Kay Scarpetta regresa a la clínica forense de Richmond, Virginia -que fuera durante años su centro de trabajo- para participar en la investigación de la muerte de una adolescente.

Gilly Paulsson fue hallada muerta en su cama sin aparentes signos de violencia; no obstante, el hecho de que la autopsia se esté posponiendo más de lo previsto y que el FBI esté interesado en conocer los resultados de la misma despierta el recelo de la forense.

Benton Wesley, desde su refugio en Aspen, confirma las sospechas de Scarpetta cuando le recomienda cautela, pues ha dado con información extraoficial que insinúa que el caso Paulsson podría estar siendo utilizado como tapadera.

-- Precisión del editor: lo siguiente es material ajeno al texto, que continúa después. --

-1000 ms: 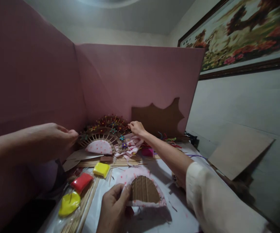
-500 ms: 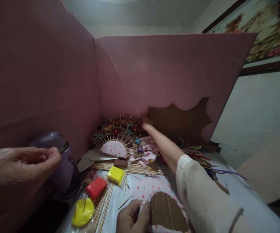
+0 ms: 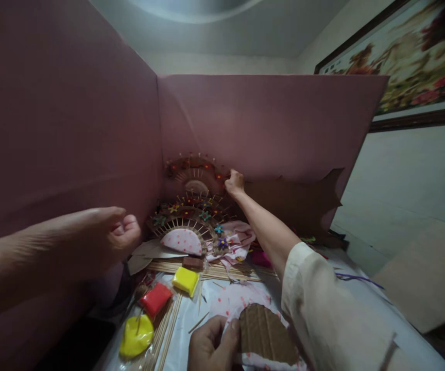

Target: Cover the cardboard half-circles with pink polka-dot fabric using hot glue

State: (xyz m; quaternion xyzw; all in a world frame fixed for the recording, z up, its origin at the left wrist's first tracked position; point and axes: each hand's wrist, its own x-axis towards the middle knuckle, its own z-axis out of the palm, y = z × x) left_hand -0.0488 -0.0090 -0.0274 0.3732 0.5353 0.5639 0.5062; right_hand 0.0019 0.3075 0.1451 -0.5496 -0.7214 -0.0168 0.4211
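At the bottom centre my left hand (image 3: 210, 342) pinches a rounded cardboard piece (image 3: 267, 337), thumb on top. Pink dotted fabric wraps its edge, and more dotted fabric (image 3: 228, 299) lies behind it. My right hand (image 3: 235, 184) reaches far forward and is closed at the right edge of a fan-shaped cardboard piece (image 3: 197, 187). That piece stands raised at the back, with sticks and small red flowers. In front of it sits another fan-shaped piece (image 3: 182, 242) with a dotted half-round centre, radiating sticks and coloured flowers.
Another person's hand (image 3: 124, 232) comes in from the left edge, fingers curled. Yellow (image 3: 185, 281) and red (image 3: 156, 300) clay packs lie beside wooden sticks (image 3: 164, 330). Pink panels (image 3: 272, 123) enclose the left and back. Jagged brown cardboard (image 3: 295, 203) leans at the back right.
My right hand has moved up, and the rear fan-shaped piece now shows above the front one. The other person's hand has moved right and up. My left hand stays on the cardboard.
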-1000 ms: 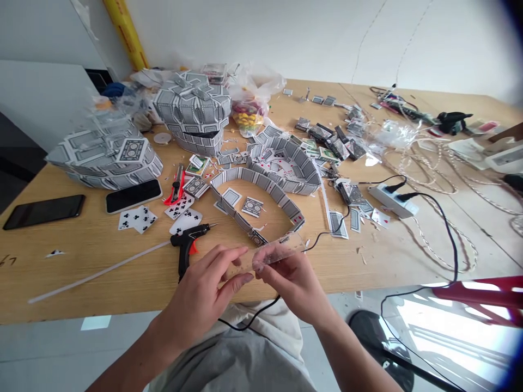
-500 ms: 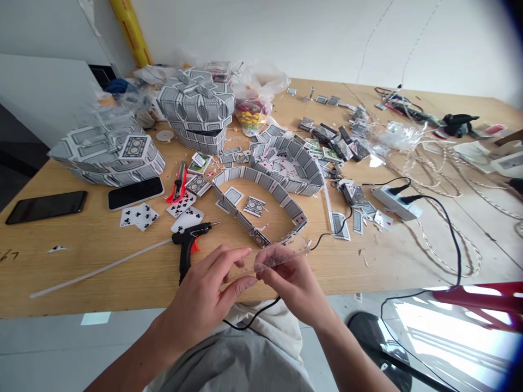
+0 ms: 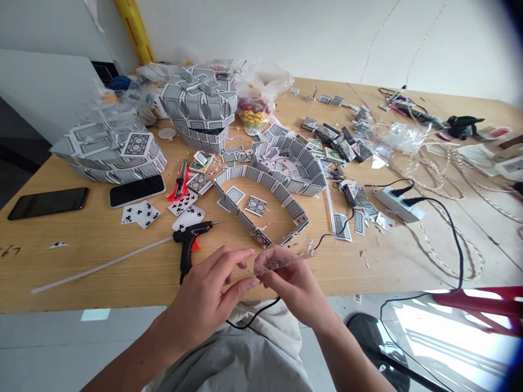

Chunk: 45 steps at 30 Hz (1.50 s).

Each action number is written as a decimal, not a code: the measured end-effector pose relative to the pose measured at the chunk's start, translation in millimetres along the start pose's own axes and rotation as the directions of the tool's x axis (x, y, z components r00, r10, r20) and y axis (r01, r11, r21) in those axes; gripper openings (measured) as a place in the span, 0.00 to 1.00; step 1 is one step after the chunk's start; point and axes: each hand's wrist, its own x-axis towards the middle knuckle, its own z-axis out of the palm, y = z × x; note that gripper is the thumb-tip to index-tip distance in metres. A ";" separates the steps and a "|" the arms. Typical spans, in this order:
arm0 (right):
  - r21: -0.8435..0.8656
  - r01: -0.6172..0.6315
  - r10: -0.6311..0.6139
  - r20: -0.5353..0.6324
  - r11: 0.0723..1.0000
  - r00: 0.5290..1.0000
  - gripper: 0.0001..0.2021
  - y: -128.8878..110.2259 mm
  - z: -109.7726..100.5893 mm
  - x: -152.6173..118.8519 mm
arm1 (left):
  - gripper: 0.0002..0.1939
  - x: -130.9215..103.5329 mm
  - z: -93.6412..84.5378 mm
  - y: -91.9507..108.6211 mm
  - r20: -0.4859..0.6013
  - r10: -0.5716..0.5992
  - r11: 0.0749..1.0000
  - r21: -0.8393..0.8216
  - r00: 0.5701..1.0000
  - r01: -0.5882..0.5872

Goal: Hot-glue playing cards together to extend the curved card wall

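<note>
Currently the right hand (image 3: 295, 287) pinches a flat, see-through plastic piece (image 3: 301, 251) above the front of the pale wooden table (image 3: 122, 294); the left hand (image 3: 209, 286) curls around its left end, though whether it grips cannot be told; just beyond stands a curved grey-and-white playing-card band (image 3: 285, 199), a black, red-triggered glue gun (image 3: 187, 245) leftward

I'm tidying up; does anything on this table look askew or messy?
The tall card box looks askew: a dark gap shows where its halves don't meet. Loose card pieces lie scattered beside the power strip. The clear strip in the right hand is too see-through to judge for damage.
</note>
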 end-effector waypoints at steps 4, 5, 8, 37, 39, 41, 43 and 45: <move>-0.019 -0.005 0.005 -0.019 1.000 1.000 0.09 0.2 -0.9 -0.4 | 0.17 0.8 -0.2 1.1 -0.013 0.016 1.000 0.021 1.000 -0.015; -0.024 -0.004 0.004 -0.024 1.000 1.000 0.10 0.6 -1.2 -0.6 | 0.16 0.8 -0.2 1.4 -0.016 0.020 0.999 0.026 1.000 -0.020; -0.036 -0.003 0.002 -0.023 0.999 1.000 0.10 2.3 -2.1 -0.9 | 0.16 0.4 -0.1 1.8 -0.023 0.034 0.999 0.031 0.999 -0.033; 0.116 -0.022 0.026 -0.036 0.993 0.999 0.07 0.8 -0.5 -8.2 | 0.15 0.3 -0.7 5.6 -0.030 0.050 0.999 0.018 0.998 -0.049; 0.071 0.006 -0.001 -0.065 0.997 0.998 0.07 0.7 0.1 -9.5 | 0.15 0.7 -0.4 5.5 -0.036 0.053 0.998 0.016 0.998 -0.053; 0.055 0.021 -0.017 -0.060 0.998 0.998 0.06 0.8 0.5 -9.7 | 0.15 0.9 -0.1 5.1 -0.038 0.054 0.998 0.013 0.998 -0.054; 0.060 0.024 -0.021 -0.044 0.998 0.999 0.06 0.7 1.0 -9.1 | 0.15 0.4 0.3 4.6 -0.035 0.048 0.999 0.007 0.998 -0.048; 0.069 0.024 -0.021 -0.033 0.997 0.999 0.05 0.4 1.9 -8.0 | 0.15 -0.8 0.6 4.0 -0.025 0.029 1.000 -0.006 0.999 -0.029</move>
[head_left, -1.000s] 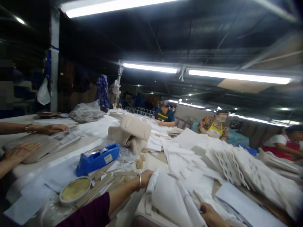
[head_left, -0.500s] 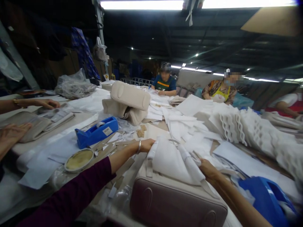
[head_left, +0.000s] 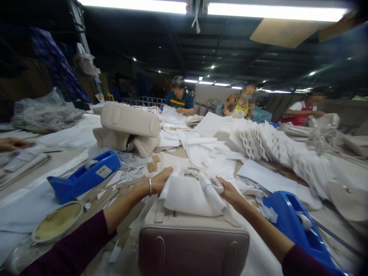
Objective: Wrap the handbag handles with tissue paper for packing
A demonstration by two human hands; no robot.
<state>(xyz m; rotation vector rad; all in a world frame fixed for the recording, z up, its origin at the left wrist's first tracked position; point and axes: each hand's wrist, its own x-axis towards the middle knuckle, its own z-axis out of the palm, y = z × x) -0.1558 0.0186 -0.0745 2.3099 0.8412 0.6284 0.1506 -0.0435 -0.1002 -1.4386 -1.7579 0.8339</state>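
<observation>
A beige handbag (head_left: 194, 249) lies in front of me with its base towards me. A thin white foam sheet (head_left: 186, 197) covers its upper face, and a white-wrapped handle (head_left: 205, 184) shows at the far end. My left hand (head_left: 161, 181), with a silver bangle at the wrist, is closed at the left edge of the foam sheet; its fingertips are partly hidden. On the other side, my right hand (head_left: 228, 189) pinches the wrapped handle near its right end.
Blue tape dispensers stand at left (head_left: 86, 176) and right (head_left: 299, 230). A round tin (head_left: 59, 222), another beige bag (head_left: 130, 120), paper scraps and stacked white foam (head_left: 276, 149) crowd the table. A co-worker's hand (head_left: 13, 143) is at far left; several people work across.
The view has swung to the right, so things sit further left in the picture. Both hands stay at the foam and handle. One of the co-worker's hands has left view.
</observation>
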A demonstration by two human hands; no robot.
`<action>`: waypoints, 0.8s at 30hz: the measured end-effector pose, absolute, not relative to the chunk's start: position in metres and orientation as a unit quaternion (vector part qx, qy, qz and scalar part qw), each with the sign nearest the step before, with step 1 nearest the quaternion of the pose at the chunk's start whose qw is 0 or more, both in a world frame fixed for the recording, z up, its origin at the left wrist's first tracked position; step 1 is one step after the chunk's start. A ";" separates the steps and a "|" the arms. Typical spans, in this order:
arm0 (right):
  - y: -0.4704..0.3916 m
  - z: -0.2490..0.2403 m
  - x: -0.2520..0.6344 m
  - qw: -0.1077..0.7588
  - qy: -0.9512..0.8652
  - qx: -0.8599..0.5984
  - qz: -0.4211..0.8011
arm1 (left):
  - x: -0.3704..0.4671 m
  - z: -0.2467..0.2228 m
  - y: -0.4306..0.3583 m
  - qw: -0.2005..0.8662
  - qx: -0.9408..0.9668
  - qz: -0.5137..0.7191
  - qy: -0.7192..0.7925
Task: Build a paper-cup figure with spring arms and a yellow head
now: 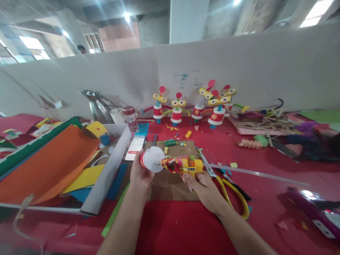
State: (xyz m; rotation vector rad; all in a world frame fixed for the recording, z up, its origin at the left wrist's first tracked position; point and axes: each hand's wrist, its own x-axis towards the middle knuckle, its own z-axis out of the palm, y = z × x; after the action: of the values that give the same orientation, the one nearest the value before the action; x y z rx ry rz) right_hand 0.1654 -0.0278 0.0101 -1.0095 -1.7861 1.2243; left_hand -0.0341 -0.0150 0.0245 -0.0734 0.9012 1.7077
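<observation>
Two bare hands: one left hand (142,174), one right hand (202,186). One yellow glue gun (195,165), one clear glue stick (255,171). One red-and-white paper cup (142,161), one round white disc (154,154). Five red-and-white paper-cup figures (216,116) with yellow eyed heads, one partly hidden. One silver metal jug (97,107), one clear red-lidded jar (132,123), one white phone (135,151), one pair of yellow-handled scissors (210,171), one brown cardboard sheet (164,192).

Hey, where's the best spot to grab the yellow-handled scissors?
Probably the yellow handles, approached from the near right: their wide end lies towards you, and the metal blades point away. Your right hand holds the yellow glue gun, so put that down first.
</observation>
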 end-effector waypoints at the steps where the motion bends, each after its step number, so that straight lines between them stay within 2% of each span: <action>1: -0.028 0.010 0.165 0.369 -0.697 -0.395 0.471 | -0.035 0.024 -0.015 0.567 -0.032 0.728 0.385; 24: -0.022 0.006 0.169 0.377 -0.674 -0.421 0.476 | -0.035 0.032 -0.020 0.573 -0.014 0.732 0.367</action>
State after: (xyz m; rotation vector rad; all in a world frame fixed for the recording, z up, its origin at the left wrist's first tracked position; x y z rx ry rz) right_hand 0.1690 -0.0224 0.0056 -1.0767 -1.7232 1.2183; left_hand -0.0350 -0.0199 0.0315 -0.0334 0.8612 1.7172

Scarpetta, ayudada por Pete Marino, intentará dilucidar qué hay de verdad en todo ello, a la vez que se enfrentará a la hostilidad con que la trata Joel Marcus, el forense jefe que la sustituyó en su cargo; descontento con el regreso de la reputada doctora.

Mientras tanto, Lucy y Benton tratan de encontrar a la persona que atacó a Henri cuando ésta sé alojaba en casa de la primera: Además de revelar la dirección que tomarán una y otra investigación, Patricia Cornwell narra la emocionante vuelta de Scarpetta a la institución a la que hizo célebre y de la que fue injustamente despedida.